Being 38 years of age and having breastfed two children, suffice it to say that my previously perky and proud breasts are, sadly, no longer quite the upstanding citizens that they used to be. Don’t get me wrong: all is not lost and I can certainly hold my own in a plunging neckline, should this be required. But there have been changes. This in itself doesn’t particularly bother me, as I firmly (no pun intended) believe that paying for a good bra, one that is supportive whilst remaining pretty, sexy, lacy, feminine or all of the above, is one of those necessary evils and fortunately can hide a multitude of sins. I am aware, however, of time taking its toll and am observing with quizzical interest how my body has changed over time.
Many of my friends are in a similar boat, and one (who shall remain anonymous, for obvious reasons) morosely described her boobs as ‘’n lang haas wat langs my op die bed le**’ after a few glasses of Chardonnay with the girls one evening. As such, it’s probably not such a surprise that the issue of boob lifts / enhancements has raised its head in recent times. A few of my friends have had work done already, some are toying with the idea, some are vehemently opposed to it and some are saving up for their second time on the slate, so thrilled have they been with the results the first time around. I am somewhere in the middle: at this moment in time, I don’t feel any burning desire to get myself pumped up, tightened, lifted or otherwise enhanced, and in principle I embrace the concept of ‘growing older gracefully’ and learning to live with one’s body as it changes over time, rather than doing something as drastic as going under the knife. That said, I reserve the right to change my mind at any point (and certainly, as time marches on and my bra size keeps going down, I fiercely defend that right).
What intrigues me is why so many women feel that they need to do something about the subtle but insidious southward slide of their breasts. Is it a completely personal issue, or does it have more to do with the relentless pressure in our modern day lives to look eternally youthful? Is it to do with keeping our men happy and close to our sides? I have another friend (who shall also remain anonymous) who mentioned to her husband that she was considering having a breast lift done. His response: ‘Where is the benefit in that for me?’ He feels that a lift is pretty much pointless (sorry), and would much prefer a full-blown enlargement, both to justify the not-insubstantial cost as well as to know that he was also going to get something out of the whole thing. It made both my friend and I shriek with mirth at how her boobs had somehow become shared property – that rather than making a decision for herself to have an operation on her own body, paid for with her own hard-earned money, it also had to have a tangible – literally – ‘benefit’ for the spouse.

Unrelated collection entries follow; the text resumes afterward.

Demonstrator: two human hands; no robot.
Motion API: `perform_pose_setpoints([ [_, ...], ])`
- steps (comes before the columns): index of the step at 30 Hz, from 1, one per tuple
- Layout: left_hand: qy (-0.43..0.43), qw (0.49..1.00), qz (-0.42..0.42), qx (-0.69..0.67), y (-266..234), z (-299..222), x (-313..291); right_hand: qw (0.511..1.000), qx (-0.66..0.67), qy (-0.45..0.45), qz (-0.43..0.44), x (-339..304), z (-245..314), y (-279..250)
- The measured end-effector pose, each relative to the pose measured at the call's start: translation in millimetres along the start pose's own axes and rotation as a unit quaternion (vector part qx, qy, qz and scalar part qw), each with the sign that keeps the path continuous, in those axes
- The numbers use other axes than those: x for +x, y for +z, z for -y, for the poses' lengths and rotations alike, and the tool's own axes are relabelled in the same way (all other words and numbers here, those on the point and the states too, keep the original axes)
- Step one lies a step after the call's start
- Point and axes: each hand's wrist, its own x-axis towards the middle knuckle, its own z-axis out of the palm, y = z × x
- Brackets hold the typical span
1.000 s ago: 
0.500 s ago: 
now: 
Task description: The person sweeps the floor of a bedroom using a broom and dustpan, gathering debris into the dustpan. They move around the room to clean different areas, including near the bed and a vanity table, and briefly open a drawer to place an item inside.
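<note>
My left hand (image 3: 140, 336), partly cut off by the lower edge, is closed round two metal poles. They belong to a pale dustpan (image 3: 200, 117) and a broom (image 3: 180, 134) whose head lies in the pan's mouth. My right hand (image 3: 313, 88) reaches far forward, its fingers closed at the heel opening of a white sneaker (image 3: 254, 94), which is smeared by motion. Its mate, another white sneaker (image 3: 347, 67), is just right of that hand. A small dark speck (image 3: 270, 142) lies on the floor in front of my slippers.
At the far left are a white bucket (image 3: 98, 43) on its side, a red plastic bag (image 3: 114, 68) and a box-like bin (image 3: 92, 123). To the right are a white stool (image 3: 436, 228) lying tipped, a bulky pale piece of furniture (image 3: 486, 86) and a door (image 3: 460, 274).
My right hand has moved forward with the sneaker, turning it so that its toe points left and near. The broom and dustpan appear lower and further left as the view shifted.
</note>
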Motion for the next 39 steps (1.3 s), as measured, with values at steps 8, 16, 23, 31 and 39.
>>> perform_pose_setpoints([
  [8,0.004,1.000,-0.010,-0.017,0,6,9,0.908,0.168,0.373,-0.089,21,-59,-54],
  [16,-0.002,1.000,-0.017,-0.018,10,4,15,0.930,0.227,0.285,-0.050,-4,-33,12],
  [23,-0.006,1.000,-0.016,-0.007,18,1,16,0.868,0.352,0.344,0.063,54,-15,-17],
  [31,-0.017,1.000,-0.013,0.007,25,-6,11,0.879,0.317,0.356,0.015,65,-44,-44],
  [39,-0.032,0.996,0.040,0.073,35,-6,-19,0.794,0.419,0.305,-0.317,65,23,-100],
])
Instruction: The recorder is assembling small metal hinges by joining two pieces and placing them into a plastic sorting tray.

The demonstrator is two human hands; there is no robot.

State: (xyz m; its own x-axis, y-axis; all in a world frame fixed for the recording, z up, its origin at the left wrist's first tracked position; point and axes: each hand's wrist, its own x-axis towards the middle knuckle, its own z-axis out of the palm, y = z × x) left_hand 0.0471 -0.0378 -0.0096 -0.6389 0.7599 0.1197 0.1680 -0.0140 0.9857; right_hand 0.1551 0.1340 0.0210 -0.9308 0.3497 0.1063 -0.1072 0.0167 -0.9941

Now, back to topless swimming. Today was one of the hottest days this summer. At midday, my car thermometer read 43⁰ Celsius, and it was parked in the shade. This is hot. So hot, in fact, that when I dived headfirst into the pool in the late afternoon, it even felt too warm to wear my bikini top. Fortunately our garden is beautifully secluded and no one can see in from the street, so I did my 100 lengths sans bikini top. That in itself was a glorious, unrestricted and liberating feeling. But it got better. Way better. As I rested in the deep end after my swim, with my elbows supported by the pool edge and just my head and shoulders sticking out above the water, I happened to look down at my submerged body. ‘Halleluja’ is all that I can say. We all know about water’s ability to defy gravity. I have subsequently found out that there is an actual physical principle describing this very phenomenon. It is called Archimedes’ principle and is stated thus: “Any object, wholly or partially immersed in a fluid, is buoyed up by a force equal to the weight of the fluid displaced by the object”. And let me tell you what: it works with boobs too! Miraculously, I was restored to my former glory, resembling myself back in my early twenties, and was quite giddy with delight at finding myself buoyed both physically and emotionally by the kind, gentle water in our pool.
In a way, it was a dangerous discovery because it absolutely made me see how much room for improvement there is in my chest department. But for now, I am perfectly content to just whip off my top and go and loll about in the deep end should I ever feel the need for a fleeting moment of feeling pert and completely supported by the elements of nature.
At the end of the day, I believe in women having the right to make their own choices, particularly when it comes to their own bodies, and I genuinely support (oh dear, how do these tired puns keep creeping in here?) anyone who does something that boosts their confidence and makes them feel better about themselves, whether it’s having highlights put in their hair, their nails manicured, running a marathon, going on a shopping spree, a yoga retreat, whatever floats their boat, as long as no-one is getting hurt.
And when I look at my two precious children, I don’t regret a single cup size that’s disappeared as a result of their appearance.
** Roughly translated from Afrikaans: ‘a long rabbit lying on the bed next to me’.